The first hypothesis that all aspects of cognitive function would remain stable in healthy older adults and individuals with MCI who were amyloid-β− was supported partially. Specifically, amyloid-β− healthy older adults showed no change in verbal or visual episodic memory (Fig. 1) or any other aspect of cognitive function over 36 months (Table 2). However, amyloid-β− individuals with MCI showed improvement in verbal memory over 36 months that was, by convention (Cohen, 1988), moderate-to-large in magnitude (Table 2 and Fig. 1A). The absence of decline in memory or any other cognitive function over 36 months in amyloid-β− healthy older adults replicates and extends previous observations of cognitive stability over 6, 18 and 36 months in negative amyloid-β healthy older adults from AIBL (Villemagne et al., 2011; Lim et al., 2012, 2013b; Ellis et al., 2013) and other cohorts (Doraiswamy et al., 2012; Small et al., 2012; Snitz et al., 2013). In individuals with amyloid-β− MCI, the finding of no cognitive decline is also consistent with the results of previous 18 and 36 month studies (Doraiswamy et al., 2012; Lim et al., 2013a, b), which converge to suggest that even when characterized clinically within a highly specialized Alzheimer’s disease memory clinic, MCI without a positive amyloid-β biomarker most likely reflects neurological or psychiatric conditions other than Alzheimer’s disease (Dubois and Albert, 2004). The moderate-to-large improvements in verbal episodic memory over 36 months observed in the amyloid-β− MCI group suggests that the abnormality in memory observed at the baseline assessment may have reflected, at least in part, the effects of situationally-raised levels of depression or anxiety that can occur when individuals with memory difficulties are confronted with formal cognitive tests (Beaudreau and O'Hara, 2008), the effects of subclinical mental health, sleep, or physical health. These factors may have then resolved with experience in the AIBL study, and consequently the magnitude of memory impairment was reduced. However by themselves, these factors cannot account fully for the baseline memory impairment in the amyloid-β− MCI group as all individuals in this group were still classified as meeting clinical criteria for MCI by a consensus panel after 36 months in the study.

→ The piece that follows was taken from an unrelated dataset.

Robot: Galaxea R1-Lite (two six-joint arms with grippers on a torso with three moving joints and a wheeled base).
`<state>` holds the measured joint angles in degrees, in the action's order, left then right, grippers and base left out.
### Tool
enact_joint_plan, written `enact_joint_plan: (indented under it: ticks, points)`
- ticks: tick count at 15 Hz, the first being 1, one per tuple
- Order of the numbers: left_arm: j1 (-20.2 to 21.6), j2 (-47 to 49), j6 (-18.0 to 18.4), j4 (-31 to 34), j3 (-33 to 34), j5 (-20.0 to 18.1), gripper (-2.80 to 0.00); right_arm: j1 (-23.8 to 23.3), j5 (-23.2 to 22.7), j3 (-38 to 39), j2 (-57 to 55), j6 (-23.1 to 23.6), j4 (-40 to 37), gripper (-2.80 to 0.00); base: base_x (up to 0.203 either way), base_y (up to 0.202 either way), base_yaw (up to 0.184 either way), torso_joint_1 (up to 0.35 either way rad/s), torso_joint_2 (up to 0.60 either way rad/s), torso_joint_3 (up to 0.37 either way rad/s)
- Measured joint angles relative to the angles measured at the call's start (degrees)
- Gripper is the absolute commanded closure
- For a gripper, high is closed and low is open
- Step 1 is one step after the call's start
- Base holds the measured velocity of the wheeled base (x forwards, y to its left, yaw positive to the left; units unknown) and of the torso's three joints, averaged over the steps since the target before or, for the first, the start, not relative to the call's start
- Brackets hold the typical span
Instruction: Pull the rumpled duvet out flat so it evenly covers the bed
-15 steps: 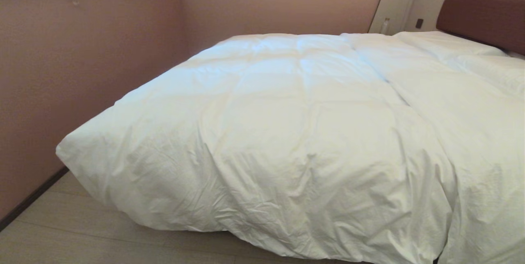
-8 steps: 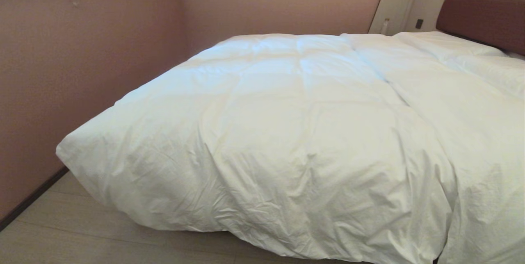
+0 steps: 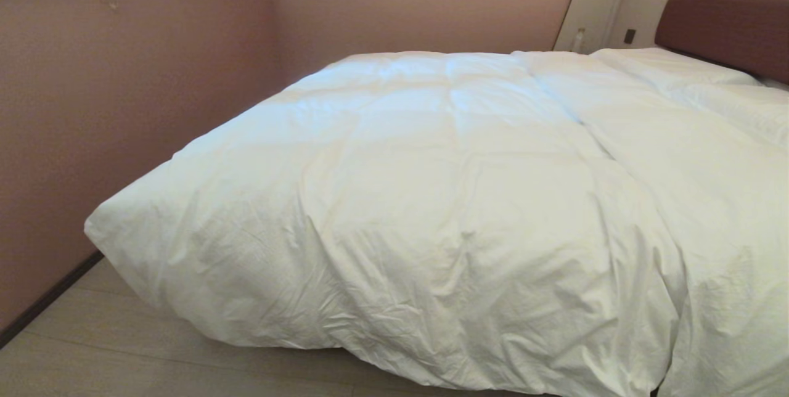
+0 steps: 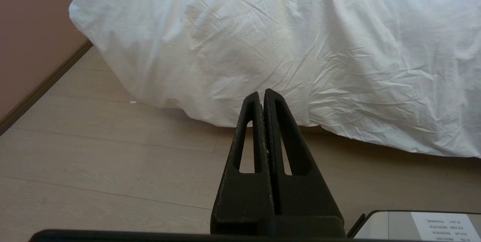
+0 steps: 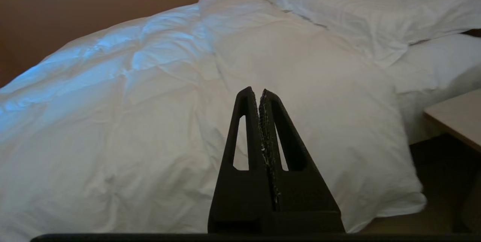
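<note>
Duvet (image 3: 431,200): spread over most of the bed (image 3: 727,33), foot edge hanging toward the floor (image 3: 92,347), creased near the foot, near corner bulging out by the wall (image 3: 123,107).
Second white layer (image 3: 709,212): lies along the right of the duvet, a seam-like fold between them; whether separate bedding or a folded part, cannot tell.
Pillows (image 5: 375,5): at the headboard end.
Left gripper (image 4: 263,95): fingers together, empty, low over the floor just short of the hanging edge.
Right gripper (image 5: 258,93): fingers together, empty, above the duvet's right side, aimed toward the pillows.
Step in hand, judged: final check or small tug; pinch the hem only, pull level and outward, avoid dragging the whole cover.
Open room: bare floor at the foot; narrow strip by the wall; bedside bench (image 5: 454,118) close on the right.
</note>
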<state>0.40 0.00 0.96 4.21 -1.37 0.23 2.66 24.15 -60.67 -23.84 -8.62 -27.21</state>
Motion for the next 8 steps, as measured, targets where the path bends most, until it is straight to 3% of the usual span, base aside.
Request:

The second hypothesis that in healthy older adults, individuals with MCI and individuals with Alzheimer’s disease, amyloid-β positivity would be associated with decline in memory over 36 months was supported. For amyloid-β+ healthy older adults, the rate of decline in verbal and visual episodic memory over 36 months was moderate in magnitude when compared with memory changes in amyloid-β− healthy older adults (Fig. 1). No difference between amyloid-β− or positive healthy older adults was observed in the rate of change for any cognitive function other than memory. These data confirm previous examinations of the current sample conducted over shorter time intervals or with other measures of memory (Lim et al., 2012, 2013a, b). They are also consistent with observations made in other prospective studies of older individuals who have elevated amyloid-β on PET neuroimaging to suggest that specific memory decline is the hallmark of preclinical Alzheimer’s disease (Darby et al., 2011; Villemagne et al., 2011; Doraiswamy et al., 2012; Small et al., 2012; Snitz et al., 2013). When compared with amyloid-β− healthy older adults, individuals with amyloid-β+ MCI also showed greater rates of decline in verbal and visual episodic memory, with the magnitude of the decline moderate to large by convention (Fig. 2). However, in amyloid-β+ MCI, decline was also observed for language, attention and visuospatial function, with the magnitude of decline in these other domains of cognition equivalent to that observed for the decline in episodic memory (Fig. 2). Finally, when compared with amyloid-β− healthy older adults, amyloid-β+ patients with Alzheimer’s disease showed large decline across all areas of cognitive function (Fig. 2) with the largest decline observed for language and visuospatial function.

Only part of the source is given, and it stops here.